THE TASK: Lines holding the string "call" are the ones to copy; find them all in the data.

[Excerpts from a dataset]
● ● ● ● ● ● ●

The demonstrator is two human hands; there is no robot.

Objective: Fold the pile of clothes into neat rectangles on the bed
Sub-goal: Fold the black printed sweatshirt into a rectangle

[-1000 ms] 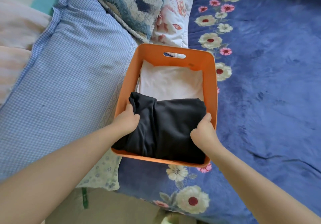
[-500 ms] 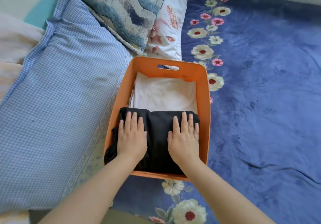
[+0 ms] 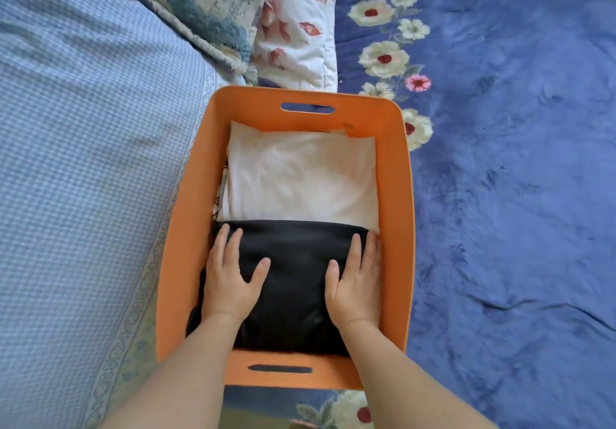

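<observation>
Black folded garment (image 3: 293, 282) lies at the near end of the orange basket (image 3: 396, 215), beside a white folded one (image 3: 300, 178). Left hand (image 3: 230, 282) and right hand (image 3: 356, 285) press it flat, fingers straight; stowing looks finished, so lifting away likely follows.

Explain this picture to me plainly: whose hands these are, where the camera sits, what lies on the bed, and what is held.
No machine here: a person wears one camera on the head, looking down at both hands. On the blue flowered blanket stands an orange bin. Inside lie a folded white garment at the far end and a folded black garment nearer. The left hand and right hand lie flat on the black one, pressing it; nothing is gripped. Pillows lie to the left.
</observation>
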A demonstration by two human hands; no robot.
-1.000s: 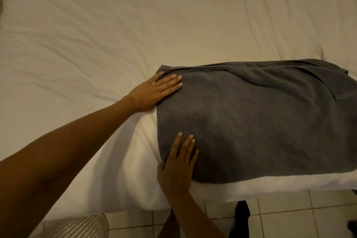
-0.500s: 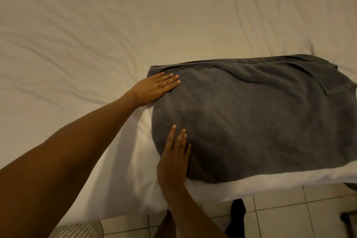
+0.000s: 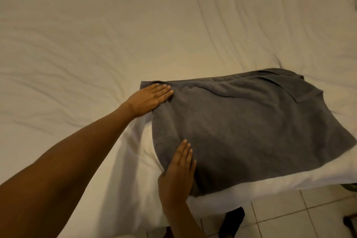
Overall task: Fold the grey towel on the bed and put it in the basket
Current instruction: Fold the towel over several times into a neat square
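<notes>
The grey towel point(image 3: 251, 131) lies folded on the near right part of the white bed point(image 3: 116, 35), close to the bed's edge. My left hand point(image 3: 148, 98) rests on its far left corner, fingers together on top, thumb hidden at the edge. At the near left edge my right hand point(image 3: 178, 172) has its fingers on top and its thumb at the hem. Between the two hands the towel's left edge is bunched up into a ridge. No basket is in view.
The wrinkled white sheet stretches far to the left and back. Below the bed's near edge is a light tiled floor point(image 3: 289, 218), with a dark foot-like shape point(image 3: 232, 222) and another dark shape point(image 3: 350, 224) at the right border.
The fingers of both hands have drawn together and the towel's left edge has risen into a ridge. The view shifted, and a white ribbed object at the bottom left dropped out of sight.
</notes>
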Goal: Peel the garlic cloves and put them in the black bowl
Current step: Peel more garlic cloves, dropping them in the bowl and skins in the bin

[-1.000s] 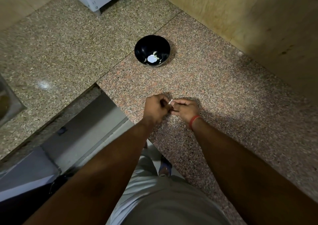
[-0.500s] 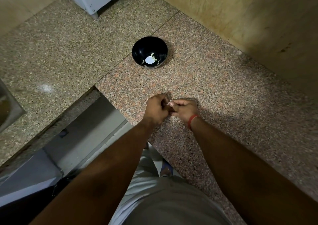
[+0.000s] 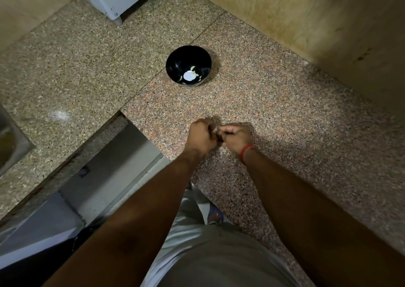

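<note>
Pinching a small pale garlic clove (image 3: 215, 130) between them, the left hand (image 3: 200, 137) & right hand (image 3: 237, 138) meet, fingers curled tight, low over the speckled granite tabletop (image 3: 285, 115). Most of the clove is hidden by fingers; peel vs. flesh can't be told apart. Beyond the hands, well apart, sits the black bowl (image 3: 175, 62) w/ a few whitish garlic pieces (image 3: 190, 75) at its bottom; exact count unclear. A red band (image 3: 246, 152) circles the right wrist.
</note>
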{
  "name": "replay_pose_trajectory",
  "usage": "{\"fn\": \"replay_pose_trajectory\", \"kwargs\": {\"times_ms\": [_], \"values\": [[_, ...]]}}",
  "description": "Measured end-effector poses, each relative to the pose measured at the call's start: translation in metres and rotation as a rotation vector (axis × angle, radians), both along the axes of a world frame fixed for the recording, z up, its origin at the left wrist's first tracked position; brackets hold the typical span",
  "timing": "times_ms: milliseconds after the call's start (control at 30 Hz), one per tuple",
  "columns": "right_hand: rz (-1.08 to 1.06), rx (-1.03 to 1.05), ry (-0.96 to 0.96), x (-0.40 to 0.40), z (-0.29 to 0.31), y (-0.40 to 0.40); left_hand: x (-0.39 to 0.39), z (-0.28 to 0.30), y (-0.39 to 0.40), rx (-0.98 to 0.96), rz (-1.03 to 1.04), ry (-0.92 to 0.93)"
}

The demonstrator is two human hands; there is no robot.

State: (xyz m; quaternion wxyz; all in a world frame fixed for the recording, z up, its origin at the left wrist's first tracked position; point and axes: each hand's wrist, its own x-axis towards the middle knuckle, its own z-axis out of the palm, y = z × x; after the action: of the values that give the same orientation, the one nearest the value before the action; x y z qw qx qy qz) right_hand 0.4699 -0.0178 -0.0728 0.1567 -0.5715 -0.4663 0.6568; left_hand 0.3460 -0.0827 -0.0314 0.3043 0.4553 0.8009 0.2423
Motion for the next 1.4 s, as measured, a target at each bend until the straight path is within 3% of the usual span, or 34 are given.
{"fn": "replay_pose_trajectory", "kwargs": {"times_ms": [200, 400, 667, 900, 1033, 1133, 1233, 1400], "values": [[-0.023, -0.039, 0.032, -0.002, 0.008, -0.001, -0.003, -0.001, -0.002, 0.029, -0.066, 0.057], [-0.013, 0.004, 0.07, 0.0, 0.018, -0.005, -0.009, -0.011, -0.012, 0.085, 0.008, -0.072], [0.071, 0.192, -0.155, -0.016, 0.019, -0.005, -0.003, -0.013, -0.012, 0.182, 0.074, 0.004], [0.007, 0.117, -0.175, -0.024, 0.019, -0.002, -0.003, -0.02, -0.014, 0.228, 0.481, -0.433], [0.024, 0.188, -0.247, -0.027, 0.018, 0.001, -0.005, -0.013, -0.02, 0.229, 0.529, -0.61], [0.007, 0.117, -0.18, -0.026, 0.024, -0.001, -0.009, -0.015, -0.028, 0.192, 0.519, -0.623], [0.039, 0.201, -0.164, -0.016, 0.033, -0.01, -0.006, -0.01, -0.041, 0.164, 0.458, -0.624], [0.339, 0.43, -0.149, 0.018, 0.035, -0.033, 0.011, -0.003, -0.061, 0.079, 0.346, -0.602]]}}
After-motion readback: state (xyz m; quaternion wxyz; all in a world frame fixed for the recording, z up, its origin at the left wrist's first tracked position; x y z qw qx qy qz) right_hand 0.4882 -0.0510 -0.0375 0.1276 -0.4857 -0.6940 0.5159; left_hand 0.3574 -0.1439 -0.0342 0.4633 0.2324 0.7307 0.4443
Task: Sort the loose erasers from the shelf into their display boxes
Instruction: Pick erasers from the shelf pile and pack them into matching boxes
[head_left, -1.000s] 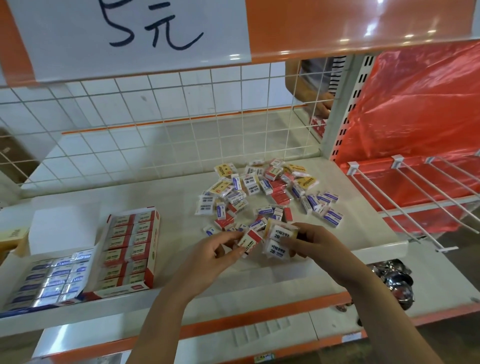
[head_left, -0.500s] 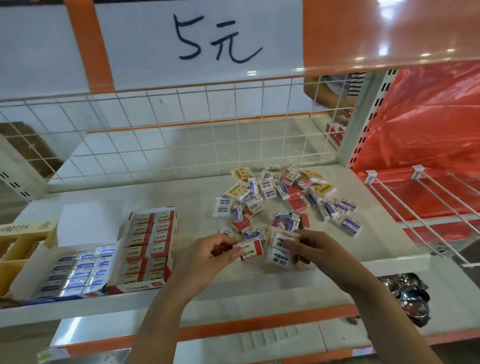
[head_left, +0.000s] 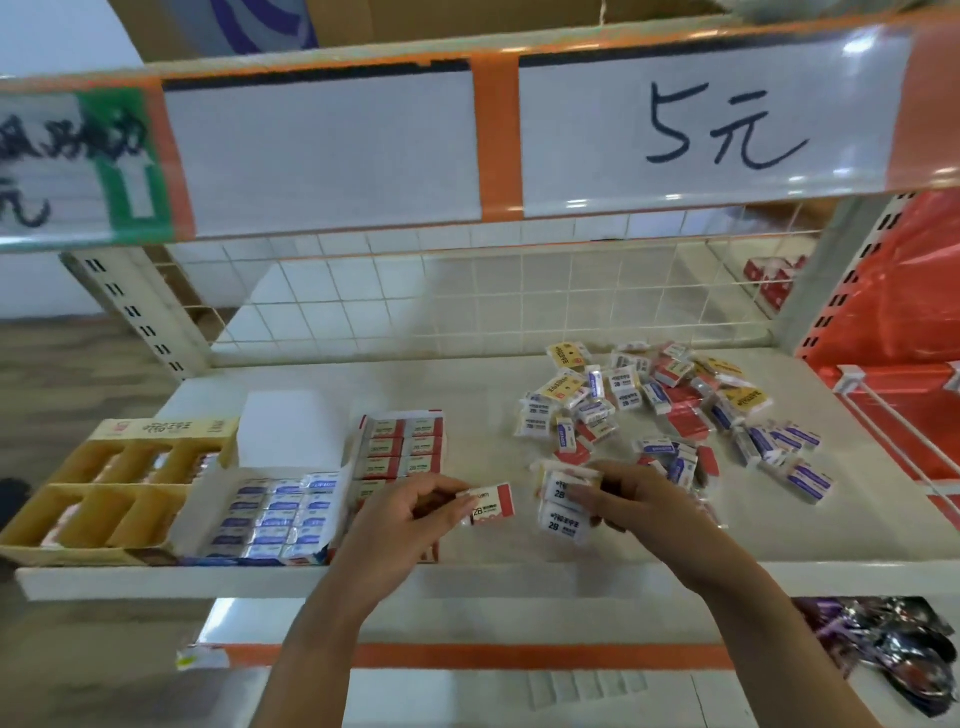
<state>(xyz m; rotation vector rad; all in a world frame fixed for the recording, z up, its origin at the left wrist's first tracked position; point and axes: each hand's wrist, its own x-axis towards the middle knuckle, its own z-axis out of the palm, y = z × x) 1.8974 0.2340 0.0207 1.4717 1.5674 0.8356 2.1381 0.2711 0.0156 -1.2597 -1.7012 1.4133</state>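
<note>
Left hand (head_left: 410, 512) pinches one red-banded 2B eraser (head_left: 491, 505) just right of the red display box (head_left: 402, 451). Right hand (head_left: 631, 499) grips a stack of white erasers (head_left: 563, 501) — loose pile (head_left: 660, 405) farther right.

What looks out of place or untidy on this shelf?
A mixed pile of loose erasers lies scattered on the shelf, colours jumbled, beside tidy display boxes. The left hand pinches a red-and-white eraser.
</note>
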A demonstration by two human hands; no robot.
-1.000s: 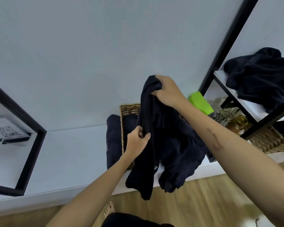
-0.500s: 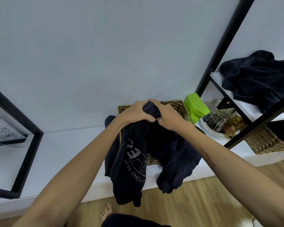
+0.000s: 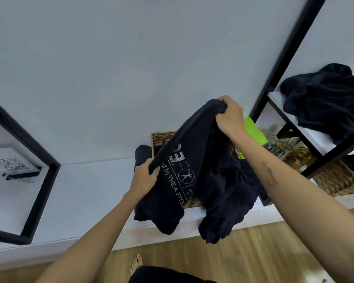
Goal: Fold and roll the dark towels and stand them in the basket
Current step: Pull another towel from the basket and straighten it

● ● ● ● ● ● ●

TASK RESPONSE:
  "description": "Measured end-effector poses, each relative to the pose measured at the call's start: translation in metres and rotation as a rotation vector (axis × angle, radians), both along the axes of a world frame fixed for the recording, z up, its origin at the left wrist's first tracked position; brackets hold the typical span",
  "timing": "times_ms: milliseconds after the call's start (control at 30 Hz), one per tuple",

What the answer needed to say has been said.